I want you in your life to have the experience of John Gillespie Magee, Jr. He was born in China to missionary parents. At nineteen years of age in 1941, he was serving as a flight lieutenant for the Royal Canadian Air Force stationed in England. One day on a combat mission, flying at 30,000 feet, the words of a poem formed in his mind. Just a few weeks afterward, his plane was shot down and he lost his life—but not before the words of his verse had been loosed by Christ and set down for all to see and hear. Here is what that young nineteen-year-old Christian wrote:

Oh! I have slipped the surly bonds of earth
And danced the skies on laughter-silvered wings;
Sunward I’ve climbed, and joined the tumbling mirth
Of sun-split clouds—and done a hundred things
You have not dreamed of—wheeled and soared and swung
High in the sunlit silence. Hov’ring there,
I’ve chased the shouting wind along, and flung
My eager craft through footless halls of air.

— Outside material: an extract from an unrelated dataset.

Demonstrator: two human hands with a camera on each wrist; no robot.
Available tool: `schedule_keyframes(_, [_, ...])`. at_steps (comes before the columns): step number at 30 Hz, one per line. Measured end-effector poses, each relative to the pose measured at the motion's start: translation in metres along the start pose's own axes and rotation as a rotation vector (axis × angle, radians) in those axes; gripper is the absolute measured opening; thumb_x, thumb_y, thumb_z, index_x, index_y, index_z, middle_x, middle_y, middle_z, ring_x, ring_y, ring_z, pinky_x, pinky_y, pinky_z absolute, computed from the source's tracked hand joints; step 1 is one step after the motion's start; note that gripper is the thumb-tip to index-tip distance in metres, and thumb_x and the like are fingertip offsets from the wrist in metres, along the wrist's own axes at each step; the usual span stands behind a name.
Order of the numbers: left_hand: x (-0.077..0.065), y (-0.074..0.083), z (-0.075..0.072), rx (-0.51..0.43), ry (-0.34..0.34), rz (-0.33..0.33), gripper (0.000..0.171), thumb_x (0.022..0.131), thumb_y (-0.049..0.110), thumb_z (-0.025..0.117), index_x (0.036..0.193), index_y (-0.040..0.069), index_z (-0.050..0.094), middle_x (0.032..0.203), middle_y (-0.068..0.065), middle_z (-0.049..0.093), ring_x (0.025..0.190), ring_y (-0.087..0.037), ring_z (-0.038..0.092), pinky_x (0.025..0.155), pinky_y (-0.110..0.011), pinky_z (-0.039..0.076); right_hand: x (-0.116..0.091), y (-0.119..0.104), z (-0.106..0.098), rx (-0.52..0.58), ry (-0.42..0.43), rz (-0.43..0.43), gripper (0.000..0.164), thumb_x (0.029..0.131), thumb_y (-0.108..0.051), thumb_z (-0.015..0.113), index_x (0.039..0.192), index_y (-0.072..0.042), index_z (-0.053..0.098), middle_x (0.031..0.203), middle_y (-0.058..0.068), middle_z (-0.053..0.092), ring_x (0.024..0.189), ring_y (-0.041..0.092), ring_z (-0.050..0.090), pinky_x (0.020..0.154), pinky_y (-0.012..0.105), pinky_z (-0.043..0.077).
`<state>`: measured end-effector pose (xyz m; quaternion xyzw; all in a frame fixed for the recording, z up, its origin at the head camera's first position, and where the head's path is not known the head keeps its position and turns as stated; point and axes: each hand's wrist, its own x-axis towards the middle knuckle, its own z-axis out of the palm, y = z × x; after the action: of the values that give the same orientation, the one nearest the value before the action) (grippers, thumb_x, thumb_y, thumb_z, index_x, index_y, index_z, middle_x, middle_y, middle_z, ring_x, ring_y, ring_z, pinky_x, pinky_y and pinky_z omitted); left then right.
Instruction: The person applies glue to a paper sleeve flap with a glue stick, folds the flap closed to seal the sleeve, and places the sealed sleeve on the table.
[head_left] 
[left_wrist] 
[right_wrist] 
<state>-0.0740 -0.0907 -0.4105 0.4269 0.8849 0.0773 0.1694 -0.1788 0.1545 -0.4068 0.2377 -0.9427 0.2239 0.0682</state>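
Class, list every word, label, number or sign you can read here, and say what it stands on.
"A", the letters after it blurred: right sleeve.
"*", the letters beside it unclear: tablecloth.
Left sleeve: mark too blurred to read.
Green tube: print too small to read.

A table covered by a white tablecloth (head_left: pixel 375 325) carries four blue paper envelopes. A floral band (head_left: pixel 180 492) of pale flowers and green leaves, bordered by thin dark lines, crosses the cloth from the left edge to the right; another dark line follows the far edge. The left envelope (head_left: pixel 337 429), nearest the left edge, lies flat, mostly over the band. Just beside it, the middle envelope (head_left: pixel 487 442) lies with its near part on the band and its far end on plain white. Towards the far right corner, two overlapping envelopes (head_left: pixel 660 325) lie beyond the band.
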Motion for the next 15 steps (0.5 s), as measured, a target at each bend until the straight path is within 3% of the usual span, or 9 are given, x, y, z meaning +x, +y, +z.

Up, up the long, delirious, burning blue
I’ve topped the wind-swept heights with easy grace
Where never lark, or even eagle flew—
And, while with silent lifting mind I’ve trod
The high untrespassed sanctity of space,
Put out my hand and touched the face of God.

Jesus said: “I am the truth…and you shall know the truth and the truth shall set you free.” Claim Him as your own and the winds of the Spirit will send you soaring to the skies. You will be loosed. You will be unbound. You will be untied. You will be set free because it will be impossible for death to hold you in its power. Then you shall know the glorious liberty which belongs only to those who belong to Jesus.